## Your task
Write the data out again exactly, dropping any images it holds.

═══ Given data

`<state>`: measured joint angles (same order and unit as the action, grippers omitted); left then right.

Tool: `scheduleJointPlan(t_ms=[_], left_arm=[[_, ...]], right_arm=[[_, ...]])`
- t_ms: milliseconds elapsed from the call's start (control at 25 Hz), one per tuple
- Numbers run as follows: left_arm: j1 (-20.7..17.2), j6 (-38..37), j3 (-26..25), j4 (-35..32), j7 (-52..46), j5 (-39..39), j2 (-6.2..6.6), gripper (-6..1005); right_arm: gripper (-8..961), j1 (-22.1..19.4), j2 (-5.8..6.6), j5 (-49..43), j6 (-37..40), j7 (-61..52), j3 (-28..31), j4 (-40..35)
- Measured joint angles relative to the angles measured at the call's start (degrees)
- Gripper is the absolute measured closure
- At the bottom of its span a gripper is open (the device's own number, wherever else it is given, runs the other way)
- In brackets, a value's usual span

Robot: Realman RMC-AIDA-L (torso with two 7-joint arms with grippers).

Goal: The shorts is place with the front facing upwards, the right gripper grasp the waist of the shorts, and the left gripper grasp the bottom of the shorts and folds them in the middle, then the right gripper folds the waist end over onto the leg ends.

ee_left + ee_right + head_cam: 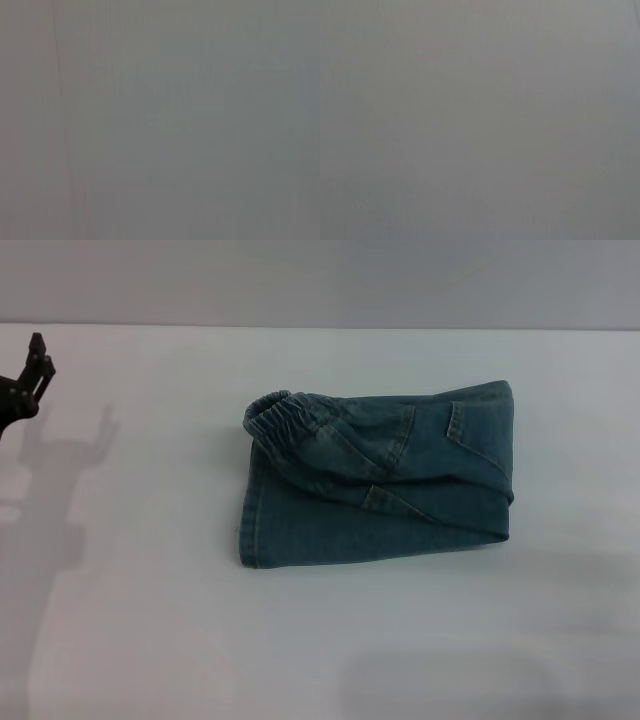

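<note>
Wide white desk (150,640), bare on every side of the cloth. At centre, folded into a compact bundle: the shorts (380,475), gathered waistband on top toward the left. Far off at the left edge, well apart: left pincer (36,358), fingers together. Right pincer out of sight.

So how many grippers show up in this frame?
1: the left gripper at the table's far left edge, away from the folded shorts. The right one is out of view.

The head camera looks forward and down on the table (150,640). Both wrist cameras show only blank grey, sharing nothing identifiable.
</note>
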<state>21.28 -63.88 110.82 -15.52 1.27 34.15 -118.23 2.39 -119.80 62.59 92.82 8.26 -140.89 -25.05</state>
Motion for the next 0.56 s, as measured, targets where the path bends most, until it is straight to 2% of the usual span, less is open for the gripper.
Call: scheduleJointPlan(t_ms=[560], left_arm=[[0.54, 1.83, -0.08, -0.05, 0.21, 0.41, -0.15, 142]], right_arm=[[255, 0.47, 0.00, 0.00, -0.56, 0.00, 0.00, 0.31]])
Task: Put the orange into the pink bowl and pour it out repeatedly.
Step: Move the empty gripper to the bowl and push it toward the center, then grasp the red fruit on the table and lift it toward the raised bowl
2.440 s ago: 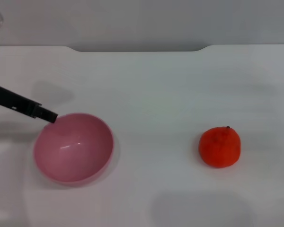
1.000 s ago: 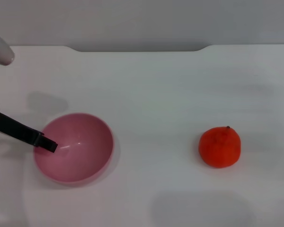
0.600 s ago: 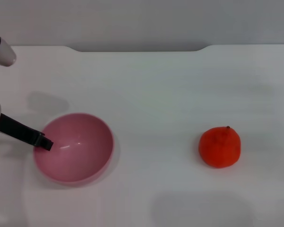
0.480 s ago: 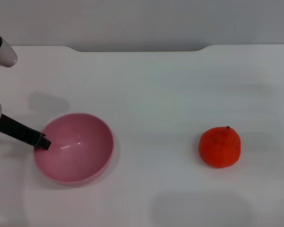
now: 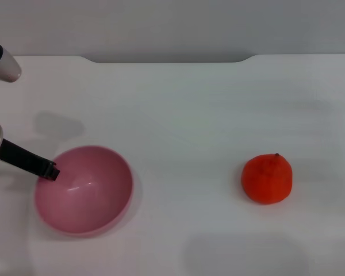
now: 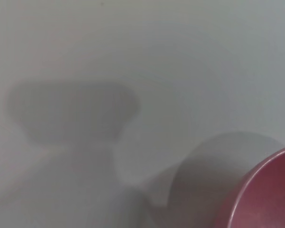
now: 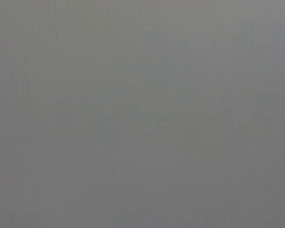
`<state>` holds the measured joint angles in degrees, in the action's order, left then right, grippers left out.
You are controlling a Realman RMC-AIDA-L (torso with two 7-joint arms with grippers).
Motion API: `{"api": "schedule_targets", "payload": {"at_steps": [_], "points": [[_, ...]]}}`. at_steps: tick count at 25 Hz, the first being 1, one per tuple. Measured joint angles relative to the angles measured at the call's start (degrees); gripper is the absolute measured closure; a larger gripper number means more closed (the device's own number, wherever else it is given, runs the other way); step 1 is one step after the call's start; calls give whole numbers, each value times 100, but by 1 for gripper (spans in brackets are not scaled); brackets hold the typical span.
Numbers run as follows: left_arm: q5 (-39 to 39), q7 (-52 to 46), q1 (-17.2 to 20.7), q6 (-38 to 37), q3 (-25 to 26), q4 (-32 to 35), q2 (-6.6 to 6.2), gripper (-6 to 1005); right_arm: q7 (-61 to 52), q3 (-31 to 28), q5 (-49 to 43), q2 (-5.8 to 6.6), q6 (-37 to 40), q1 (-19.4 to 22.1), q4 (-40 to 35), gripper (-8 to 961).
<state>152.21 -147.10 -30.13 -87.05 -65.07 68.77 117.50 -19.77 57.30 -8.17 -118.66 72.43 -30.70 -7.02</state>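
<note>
We can read no text, label, brand, number or sign in any of the views.

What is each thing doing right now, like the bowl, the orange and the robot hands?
pink bowl: upright on the table, nothing inside.
orange: sitting on the table, far from the bowl, untouched.
left gripper: at the bowl's rim.
right gripper: out of sight.
table: white, holding both things.
</note>
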Motion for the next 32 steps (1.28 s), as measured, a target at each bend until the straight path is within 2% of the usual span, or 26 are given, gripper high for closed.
{"api": "schedule_targets", "payload": {"at_steps": [7, 17, 23, 26, 29, 32], "points": [[-232, -11, -65, 110, -6, 29, 34, 965, 0, 0, 0, 1, 8, 14, -150, 491], [-1745, 425, -69, 1321, -238, 7, 43, 965, 0, 127, 1, 8, -478, -237, -702, 490], [-1992, 587, -67, 1431, -184, 5, 14, 964, -1, 663, 0, 8, -920, -673, -982, 491], [-1992, 597, -64, 1264, 148, -2, -12, 964, -1, 1002, 0, 8, -1069, -834, -1075, 490], [-1981, 600, -63, 1181, 298, -4, -17, 964, -46, 1467, 0, 2, -1256, -780, -1385, 490], [-1974, 607, -43, 1019, 365, -4, -91, 964, -448, 2005, -95, 21, -1699, -552, -2025, 491]]}}
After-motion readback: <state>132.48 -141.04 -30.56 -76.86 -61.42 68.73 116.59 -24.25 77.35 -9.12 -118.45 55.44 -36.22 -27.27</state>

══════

## Reply
`<state>`: measured joint angles (same order and unit as the action, grippers omitted); left then right.

Tool: `scheduleJointPlan(t_ms=[_], left_arm=[[_, ...]], right_arm=[[_, ...]])`
- t_ms: milliseconds elapsed from the call's start (control at 25 Hz), one per tuple
- Numbers run as follows: left_arm: j1 (-20.7..17.2), j6 (-38..37), j3 (-26..25), j4 (-35..32), j7 (-52..46), j5 (-39..39), j2 (-6.2..6.6), gripper (-6..1005); right_arm: gripper (-8..961), j1 (-22.1..19.4), j2 (-5.8..6.6), j5 (-49..43), j6 (-37..40), j7 (-61..52), j3 (-28..31), j4 (-40..35)
- Measured joint angles relative to the angles measured at the call's start (degrees)
- Gripper is the absolute measured closure
- At the bottom of its span a gripper is open (the device's own number, wherever else it is given, runs the other way)
- In brackets, a value's usual span

Robot: Realman RMC-AIDA-L (torso with two 7-joint arms with grippers).

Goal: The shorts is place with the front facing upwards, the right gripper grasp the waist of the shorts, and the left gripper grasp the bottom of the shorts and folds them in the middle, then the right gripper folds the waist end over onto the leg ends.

ee_left + ee_right + head_cam: 

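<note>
Wide white desk (150,640), bare on every side of the cloth. At centre, folded into a compact bundle: the shorts (380,475), gathered waistband on top toward the left. Far off at the left edge, well apart: left pincer (36,358), fingers together. Right pincer out of sight.

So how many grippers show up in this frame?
1: the left gripper at the table's far left edge, away from the folded shorts. The right one is out of view.

The head camera looks forward and down on the table (150,640). Both wrist cameras show only blank grey, sharing nothing identifiable.
</note>
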<state>21.28 -63.88 110.82 -15.52 1.27 34.15 -118.23 2.39 -119.80 62.59 92.82 8.26 -140.89 -25.05</state>
Motion for the next 0.56 s, as measured, targets where the path bends most, until it is straight to 2% of the usual span, less is open for the gripper.
Call: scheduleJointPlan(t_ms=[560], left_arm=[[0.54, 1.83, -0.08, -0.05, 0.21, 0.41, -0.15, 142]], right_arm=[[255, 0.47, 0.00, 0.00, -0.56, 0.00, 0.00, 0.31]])
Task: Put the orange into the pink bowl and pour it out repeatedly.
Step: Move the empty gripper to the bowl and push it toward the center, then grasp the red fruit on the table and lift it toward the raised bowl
2.440 s ago: 
1.000 s ago: 
0.600 s ago: 
0.480 s ago: 
now: 
now: 
now: 
`<state>` holds the measured joint angles in degrees, in the action's order, left then right, grippers left out.
You are controlling a Realman RMC-AIDA-L (torso with two 7-joint arms with grippers).
Motion API: `{"api": "schedule_targets", "payload": {"at_steps": [_], "points": [[_, ...]]}}`. at_steps: tick count at 25 Hz, the first being 1, one per tuple. Measured joint angles relative to the angles measured at the call's start (degrees); gripper is the absolute measured closure; a larger gripper number means more closed (the device's own number, wherever else it is given, runs the other way); step 1 is one step after the call's start; calls give whole numbers, each value times 100, but by 1 for gripper (spans in brackets are not scaled); brackets hold the typical span.
Numbers run as follows: left_arm: q5 (-39 to 39), q7 (-52 to 46), q1 (-17.2 to 20.7), q6 (-38 to 37), q3 (-25 to 26), q4 (-32 to 35), q2 (-6.6 to 6.2), gripper (-6 to 1005); right_arm: q7 (-61 to 52), q3 (-31 to 28), q5 (-49 to 43), q2 (-5.8 to 6.6), q6 (-37 to 40), q1 (-19.4 to 22.1), q4 (-40 to 35), gripper (-8 to 961).
<state>152.21 -147.10 -30.13 -87.05 -65.07 68.77 117.50 -19.77 57.30 -8.17 -118.66 72.43 -30.70 -7.02</state>
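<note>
We can read no text, label, brand, number or sign in any of the views.

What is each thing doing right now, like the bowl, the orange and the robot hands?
pink bowl: upright on the table, nothing inside.
orange: sitting on the table, far from the bowl, untouched.
left gripper: at the bowl's rim.
right gripper: out of sight.
table: white, holding both things.
</note>
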Motion for the next 32 steps (1.28 s), as measured, a target at each bend until the straight path is within 2% of the usual span, or 26 are given, gripper high for closed.
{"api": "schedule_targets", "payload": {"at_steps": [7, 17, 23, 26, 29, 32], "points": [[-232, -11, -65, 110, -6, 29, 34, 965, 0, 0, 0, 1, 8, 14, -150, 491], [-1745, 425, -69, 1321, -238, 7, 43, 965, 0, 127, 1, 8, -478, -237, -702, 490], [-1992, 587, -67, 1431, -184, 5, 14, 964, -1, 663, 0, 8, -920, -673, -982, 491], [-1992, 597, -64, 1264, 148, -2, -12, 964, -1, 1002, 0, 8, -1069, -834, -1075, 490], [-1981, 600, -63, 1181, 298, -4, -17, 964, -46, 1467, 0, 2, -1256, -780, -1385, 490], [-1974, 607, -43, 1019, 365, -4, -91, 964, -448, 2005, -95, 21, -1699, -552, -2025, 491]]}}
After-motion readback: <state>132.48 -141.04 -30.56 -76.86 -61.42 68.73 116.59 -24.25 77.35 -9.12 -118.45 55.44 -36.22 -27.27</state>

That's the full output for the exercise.